__WHAT IS EXPECTED__
Set down a true copy of the data, with all pictures left out.

__SOURCE MATERIAL__
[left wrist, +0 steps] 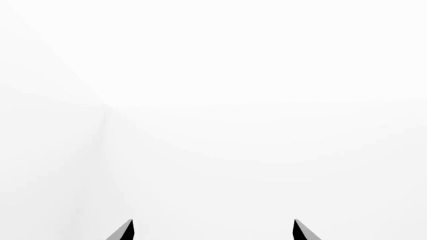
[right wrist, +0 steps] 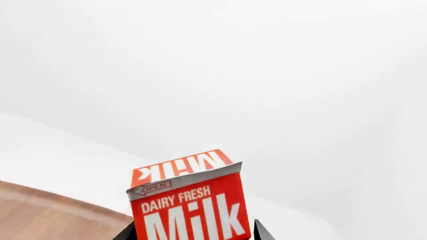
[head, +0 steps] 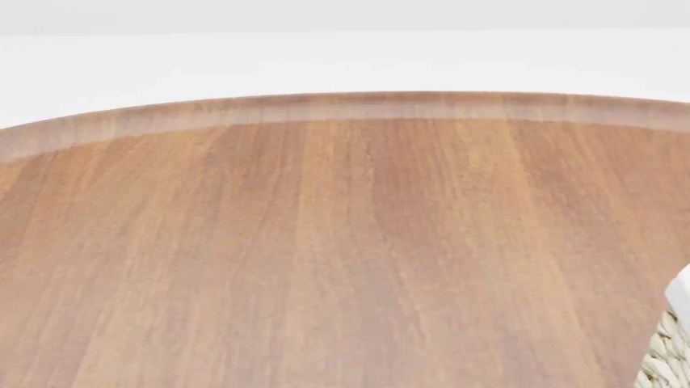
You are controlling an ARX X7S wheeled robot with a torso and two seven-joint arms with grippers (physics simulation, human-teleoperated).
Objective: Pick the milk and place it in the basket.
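Right end effector (right wrist: 193, 236) clamped on milk carton (right wrist: 190, 200), lower centre of right wrist frame, long axis upright. Left end effector (left wrist: 213, 231) spread, empty. Basket (head: 671, 349) at lower right corner of head frame, beyond tabletop (head: 323, 242); right arm nearer, judged.

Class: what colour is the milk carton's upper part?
Red with white lettering on the milk carton; right wrist view shows it best.

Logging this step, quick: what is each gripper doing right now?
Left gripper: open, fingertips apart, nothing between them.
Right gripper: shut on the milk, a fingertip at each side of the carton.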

__SOLUTION FOR THIS TASK__
[left wrist, +0 steps] 
[right wrist, +0 steps] 
[head, +0 steps] 
You are controlling an ARX X7S wheeled robot with a torso and two seven-joint arms with grippers (physics simulation, human-teleoperated).
Objective: Pick the milk and place it in the basket.
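Right end effector (right wrist: 193, 236) clamped on milk carton (right wrist: 190, 200), lower centre of right wrist frame, long axis upright. Left end effector (left wrist: 213, 231) spread, empty. Basket (head: 671, 349) at lower right corner of head frame, beyond tabletop (head: 323, 242); right arm nearer, judged.

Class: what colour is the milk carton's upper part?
Red with white lettering on the milk carton; right wrist view shows it best.

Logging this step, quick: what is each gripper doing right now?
Left gripper: open, fingertips apart, nothing between them.
Right gripper: shut on the milk, a fingertip at each side of the carton.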

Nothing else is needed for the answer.